- **REQUIREMENT**:
Every record that follows must be returned word for word.

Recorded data

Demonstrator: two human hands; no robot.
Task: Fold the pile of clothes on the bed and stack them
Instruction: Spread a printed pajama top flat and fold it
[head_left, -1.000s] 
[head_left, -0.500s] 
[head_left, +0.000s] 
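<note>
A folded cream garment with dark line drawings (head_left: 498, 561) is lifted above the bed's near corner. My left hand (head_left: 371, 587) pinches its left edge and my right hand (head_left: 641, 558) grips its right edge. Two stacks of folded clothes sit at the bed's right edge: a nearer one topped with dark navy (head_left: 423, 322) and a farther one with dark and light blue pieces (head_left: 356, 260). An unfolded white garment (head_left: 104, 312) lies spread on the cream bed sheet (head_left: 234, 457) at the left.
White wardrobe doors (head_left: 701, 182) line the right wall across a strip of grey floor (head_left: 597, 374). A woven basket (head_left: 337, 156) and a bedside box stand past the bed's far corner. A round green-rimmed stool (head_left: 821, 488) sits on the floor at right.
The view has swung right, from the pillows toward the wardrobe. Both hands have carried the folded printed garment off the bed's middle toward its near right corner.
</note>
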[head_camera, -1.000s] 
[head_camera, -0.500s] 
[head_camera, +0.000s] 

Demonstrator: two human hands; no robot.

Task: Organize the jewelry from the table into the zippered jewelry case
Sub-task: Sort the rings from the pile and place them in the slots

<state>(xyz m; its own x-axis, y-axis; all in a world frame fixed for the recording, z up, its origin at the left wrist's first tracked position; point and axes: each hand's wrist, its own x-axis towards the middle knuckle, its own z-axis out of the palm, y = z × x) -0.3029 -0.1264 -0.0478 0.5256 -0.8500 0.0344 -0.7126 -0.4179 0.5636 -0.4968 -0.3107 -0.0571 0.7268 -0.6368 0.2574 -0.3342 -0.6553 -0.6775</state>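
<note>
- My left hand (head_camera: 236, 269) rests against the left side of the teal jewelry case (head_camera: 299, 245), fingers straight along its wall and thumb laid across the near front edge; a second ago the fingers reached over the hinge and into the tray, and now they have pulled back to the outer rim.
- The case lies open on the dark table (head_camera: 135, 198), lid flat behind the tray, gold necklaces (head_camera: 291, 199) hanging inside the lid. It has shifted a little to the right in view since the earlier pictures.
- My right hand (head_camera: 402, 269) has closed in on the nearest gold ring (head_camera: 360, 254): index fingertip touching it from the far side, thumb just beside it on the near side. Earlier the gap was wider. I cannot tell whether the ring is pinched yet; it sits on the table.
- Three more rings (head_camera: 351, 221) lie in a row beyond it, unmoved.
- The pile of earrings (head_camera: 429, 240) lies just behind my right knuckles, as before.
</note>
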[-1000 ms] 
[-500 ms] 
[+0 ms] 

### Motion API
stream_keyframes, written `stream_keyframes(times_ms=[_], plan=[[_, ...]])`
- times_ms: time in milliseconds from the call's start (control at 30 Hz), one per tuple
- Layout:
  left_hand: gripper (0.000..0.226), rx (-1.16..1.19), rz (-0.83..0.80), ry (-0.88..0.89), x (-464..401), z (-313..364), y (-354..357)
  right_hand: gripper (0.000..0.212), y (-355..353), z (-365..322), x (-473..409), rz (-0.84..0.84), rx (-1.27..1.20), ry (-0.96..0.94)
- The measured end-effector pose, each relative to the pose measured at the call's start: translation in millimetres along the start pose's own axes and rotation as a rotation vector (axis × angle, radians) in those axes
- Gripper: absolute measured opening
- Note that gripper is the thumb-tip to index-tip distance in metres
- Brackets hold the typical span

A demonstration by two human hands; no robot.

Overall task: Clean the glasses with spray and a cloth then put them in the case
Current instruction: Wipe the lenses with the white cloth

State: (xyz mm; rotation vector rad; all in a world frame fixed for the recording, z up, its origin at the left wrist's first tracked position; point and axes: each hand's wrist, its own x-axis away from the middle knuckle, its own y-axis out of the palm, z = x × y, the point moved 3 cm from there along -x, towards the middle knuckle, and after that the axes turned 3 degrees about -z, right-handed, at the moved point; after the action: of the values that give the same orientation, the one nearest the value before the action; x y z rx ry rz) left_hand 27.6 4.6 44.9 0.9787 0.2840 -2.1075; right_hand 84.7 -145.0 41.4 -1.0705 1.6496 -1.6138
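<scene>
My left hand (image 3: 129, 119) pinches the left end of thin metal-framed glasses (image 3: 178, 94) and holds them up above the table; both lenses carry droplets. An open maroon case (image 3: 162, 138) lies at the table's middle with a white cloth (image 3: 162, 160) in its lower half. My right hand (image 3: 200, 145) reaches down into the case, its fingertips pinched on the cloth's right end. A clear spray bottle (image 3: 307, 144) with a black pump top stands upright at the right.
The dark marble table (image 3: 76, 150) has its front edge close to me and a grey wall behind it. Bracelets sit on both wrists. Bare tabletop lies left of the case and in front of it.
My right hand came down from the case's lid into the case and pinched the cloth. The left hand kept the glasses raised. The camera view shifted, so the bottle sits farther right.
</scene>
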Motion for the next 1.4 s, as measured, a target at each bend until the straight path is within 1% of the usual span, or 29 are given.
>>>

- **THE COMPLETED TASK**:
Demonstrator: two human hands; no robot.
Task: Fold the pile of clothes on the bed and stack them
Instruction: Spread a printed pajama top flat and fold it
[head_left, -1.000s] 
[head_left, -0.500s] 
[head_left, +0.000s] 
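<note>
A folded cream garment with dark line drawings (head_left: 498, 561) is lifted above the bed's near corner. My left hand (head_left: 371, 587) pinches its left edge and my right hand (head_left: 641, 558) grips its right edge. Two stacks of folded clothes sit at the bed's right edge: a nearer one topped with dark navy (head_left: 423, 322) and a farther one with dark and light blue pieces (head_left: 356, 260). An unfolded white garment (head_left: 104, 312) lies spread on the cream bed sheet (head_left: 234, 457) at the left.
White wardrobe doors (head_left: 701, 182) line the right wall across a strip of grey floor (head_left: 597, 374). A woven basket (head_left: 337, 156) and a bedside box stand past the bed's far corner. A round green-rimmed stool (head_left: 821, 488) sits on the floor at right.
The view has swung right, from the pillows toward the wardrobe. Both hands have carried the folded printed garment off the bed's middle toward its near right corner.
</note>
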[head_camera, -1.000s] 
[head_camera, -0.500s] 
[head_camera, +0.000s] 

Demonstrator: two human hands; no robot.

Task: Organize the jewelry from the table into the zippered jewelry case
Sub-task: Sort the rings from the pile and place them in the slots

<state>(xyz m; its own x-axis, y-axis; all in a world frame fixed for the recording, z up, its origin at the left wrist's first tracked position; point and axes: each hand's wrist, its own x-axis towards the middle knuckle, its own z-axis out of the palm, y = z × x) -0.3029 -0.1264 -0.0478 0.5256 -0.8500 0.0344 -0.7126 -0.4179 0.5636 -0.4968 -0.3107 -0.0571 0.7268 -0.6368 0.2574 -0.3342 -0.6553 -0.6775</state>
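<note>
- My left hand (head_camera: 236, 269) rests against the left side of the teal jewelry case (head_camera: 299, 245), fingers straight along its wall and thumb laid across the near front edge; a second ago the fingers reached over the hinge and into the tray, and now they have pulled back to the outer rim.
- The case lies open on the dark table (head_camera: 135, 198), lid flat behind the tray, gold necklaces (head_camera: 291, 199) hanging inside the lid. It has shifted a little to the right in view since the earlier pictures.
- My right hand (head_camera: 402, 269) has closed in on the nearest gold ring (head_camera: 360, 254): index fingertip touching it from the far side, thumb just beside it on the near side. Earlier the gap was wider. I cannot tell whether the ring is pinched yet; it sits on the table.
- Three more rings (head_camera: 351, 221) lie in a row beyond it, unmoved.
- The pile of earrings (head_camera: 429, 240) lies just behind my right knuckles, as before.
</note>
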[-1000 ms] 
[-500 ms] 
[+0 ms] 

### Motion API
stream_keyframes, written `stream_keyframes(times_ms=[_], plan=[[_, ...]])`
- times_ms: time in milliseconds from the call's start (control at 30 Hz), one per tuple
- Layout:
  left_hand: gripper (0.000..0.226), rx (-1.16..1.19), rz (-0.83..0.80), ry (-0.88..0.89), x (-464..401), z (-313..364), y (-354..357)
  right_hand: gripper (0.000..0.212), y (-355..353), z (-365..322), x (-473..409), rz (-0.84..0.84), rx (-1.27..1.20), ry (-0.96..0.94)
- The measured end-effector pose, each relative to the pose measured at the call's start: translation in millimetres along the start pose's own axes and rotation as a rotation vector (axis × angle, radians) in those axes
- Gripper: absolute measured opening
- Note that gripper is the thumb-tip to index-tip distance in metres
- Brackets hold the typical span

A demonstration by two human hands; no robot.

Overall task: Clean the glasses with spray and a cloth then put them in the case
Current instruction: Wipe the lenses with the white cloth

State: (xyz mm; rotation vector rad; all in a world frame fixed for the recording, z up, its origin at the left wrist's first tracked position; point and axes: each hand's wrist, its own x-axis away from the middle knuckle, its own y-axis out of the palm, z = x × y, the point moved 3 cm from there along -x, towards the middle knuckle, and after that the axes turned 3 degrees about -z, right-handed, at the moved point; after the action: of the values that give the same orientation, the one nearest the value before the action; x y z rx ry rz) left_hand 27.6 4.6 44.9 0.9787 0.2840 -2.1075; right_hand 84.7 -145.0 41.4 -1.0705 1.6496 -1.6138
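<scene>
My left hand (image 3: 129, 119) pinches the left end of thin metal-framed glasses (image 3: 178, 94) and holds them up above the table; both lenses carry droplets. An open maroon case (image 3: 162, 138) lies at the table's middle with a white cloth (image 3: 162, 160) in its lower half. My right hand (image 3: 200, 145) reaches down into the case, its fingertips pinched on the cloth's right end. A clear spray bottle (image 3: 307, 144) with a black pump top stands upright at the right.
The dark marble table (image 3: 76, 150) has its front edge close to me and a grey wall behind it. Bracelets sit on both wrists. Bare tabletop lies left of the case and in front of it.
My right hand came down from the case's lid into the case and pinched the cloth. The left hand kept the glasses raised. The camera view shifted, so the bottle sits farther right.
</scene>
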Motion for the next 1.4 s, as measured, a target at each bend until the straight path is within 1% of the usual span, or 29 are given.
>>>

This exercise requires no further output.